Task instructions:
From the first line of the listing below to the line containing "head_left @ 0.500", write out everything exactly. No pictures.

*** Opening Input data ***

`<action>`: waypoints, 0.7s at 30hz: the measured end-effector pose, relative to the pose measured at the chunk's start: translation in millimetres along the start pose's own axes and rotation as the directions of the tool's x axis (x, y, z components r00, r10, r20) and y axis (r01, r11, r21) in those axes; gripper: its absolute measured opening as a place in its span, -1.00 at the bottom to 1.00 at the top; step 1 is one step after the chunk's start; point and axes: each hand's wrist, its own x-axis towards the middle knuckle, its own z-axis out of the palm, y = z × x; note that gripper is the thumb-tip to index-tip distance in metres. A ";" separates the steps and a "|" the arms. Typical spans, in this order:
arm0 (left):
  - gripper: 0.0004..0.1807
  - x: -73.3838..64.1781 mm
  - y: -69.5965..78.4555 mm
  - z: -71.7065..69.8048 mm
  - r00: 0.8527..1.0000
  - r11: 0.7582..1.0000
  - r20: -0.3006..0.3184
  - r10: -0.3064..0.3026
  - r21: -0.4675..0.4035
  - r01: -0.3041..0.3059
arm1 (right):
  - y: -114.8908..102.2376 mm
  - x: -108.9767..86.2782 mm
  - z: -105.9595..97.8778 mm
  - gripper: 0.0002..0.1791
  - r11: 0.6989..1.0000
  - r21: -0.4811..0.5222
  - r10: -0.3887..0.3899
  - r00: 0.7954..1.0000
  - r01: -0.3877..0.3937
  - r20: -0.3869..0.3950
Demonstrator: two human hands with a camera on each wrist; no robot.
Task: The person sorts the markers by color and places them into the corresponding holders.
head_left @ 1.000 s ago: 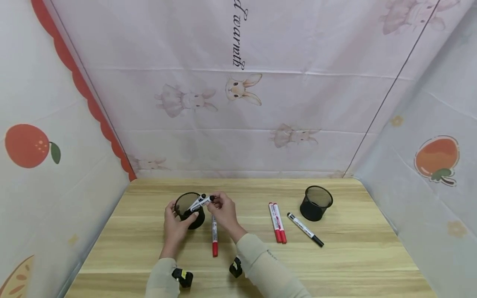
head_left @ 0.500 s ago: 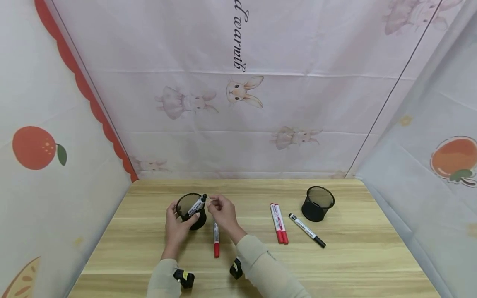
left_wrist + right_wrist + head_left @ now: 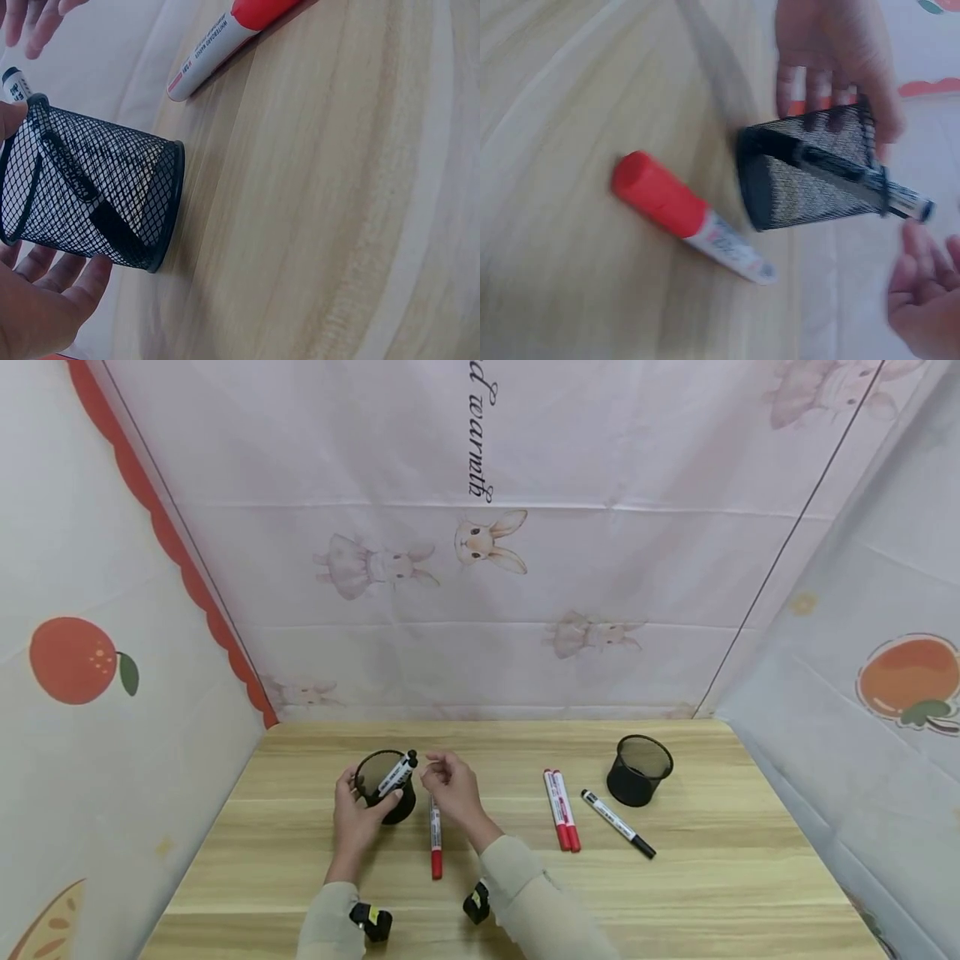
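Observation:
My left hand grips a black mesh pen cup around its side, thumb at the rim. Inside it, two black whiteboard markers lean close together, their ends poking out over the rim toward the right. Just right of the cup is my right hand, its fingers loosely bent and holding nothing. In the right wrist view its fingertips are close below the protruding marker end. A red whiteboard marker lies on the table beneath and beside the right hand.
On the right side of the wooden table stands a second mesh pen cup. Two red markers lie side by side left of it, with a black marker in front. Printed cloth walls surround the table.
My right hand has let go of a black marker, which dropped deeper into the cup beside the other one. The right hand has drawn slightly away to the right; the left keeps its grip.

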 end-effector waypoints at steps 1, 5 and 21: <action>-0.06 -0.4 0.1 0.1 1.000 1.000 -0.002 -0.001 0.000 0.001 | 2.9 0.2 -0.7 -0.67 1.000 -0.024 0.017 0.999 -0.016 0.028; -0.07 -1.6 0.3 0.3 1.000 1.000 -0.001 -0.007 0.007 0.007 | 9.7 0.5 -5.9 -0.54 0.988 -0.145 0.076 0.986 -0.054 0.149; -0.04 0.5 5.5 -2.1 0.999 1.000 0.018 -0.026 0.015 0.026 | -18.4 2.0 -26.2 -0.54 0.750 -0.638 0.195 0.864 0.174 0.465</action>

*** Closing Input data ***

Task result:
`<action>`: waypoints, 0.7s at 30hz: the measured end-effector pose, relative to the pose measured at the chunk's start: translation in millimetres along the start pose's own axes and rotation as the directions of the tool's x axis (x, y, z components r00, r10, r20) and y axis (r01, r11, r21) in those axes; gripper: its absolute measured opening as a place in its span, -1.00 at the bottom to 1.00 at the top; step 1 is one step after the chunk's start; point and axes: each hand's wrist, its own x-axis towards the middle knuckle, its own z-axis out of the palm, y = z × x; note that gripper is the thumb-tip to index-tip distance in metres. A ";" separates the steps and a "|" the arms. Typical spans, in this order:
arm0 (left):
  - gripper: 0.0004..0.1807
  - x: -73.3838..64.1781 mm
  - y: -69.5965..78.4555 mm
  - z: -71.7065..69.8048 mm
  - r00: 0.8527..1.0000
  - r11: 0.7582..1.0000
  - r20: -0.3006..0.3184
  - r10: -0.3064..0.3026
  - r21: -0.4675..0.4035
  - r01: -0.3041..0.3059
arm1 (right):
  - y: -114.8908..102.2376 mm
  - x: -108.9767..86.2782 mm
  - z: -105.9595..97.8778 mm
  - gripper: 0.0002..0.1791
  - r11: 0.6989..1.0000
  - r21: -0.4811..0.5222
  - r10: -0.3887..0.3899
  - r00: 0.7954..1.0000
  - r01: -0.3877..0.3937
  - r20: -0.3869..0.3950
Demonstrator: two human hands with a camera on each wrist; no robot.
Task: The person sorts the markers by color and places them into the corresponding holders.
head_left @ 1.000 s ago: 
head_left @ 0.500 s ago: 

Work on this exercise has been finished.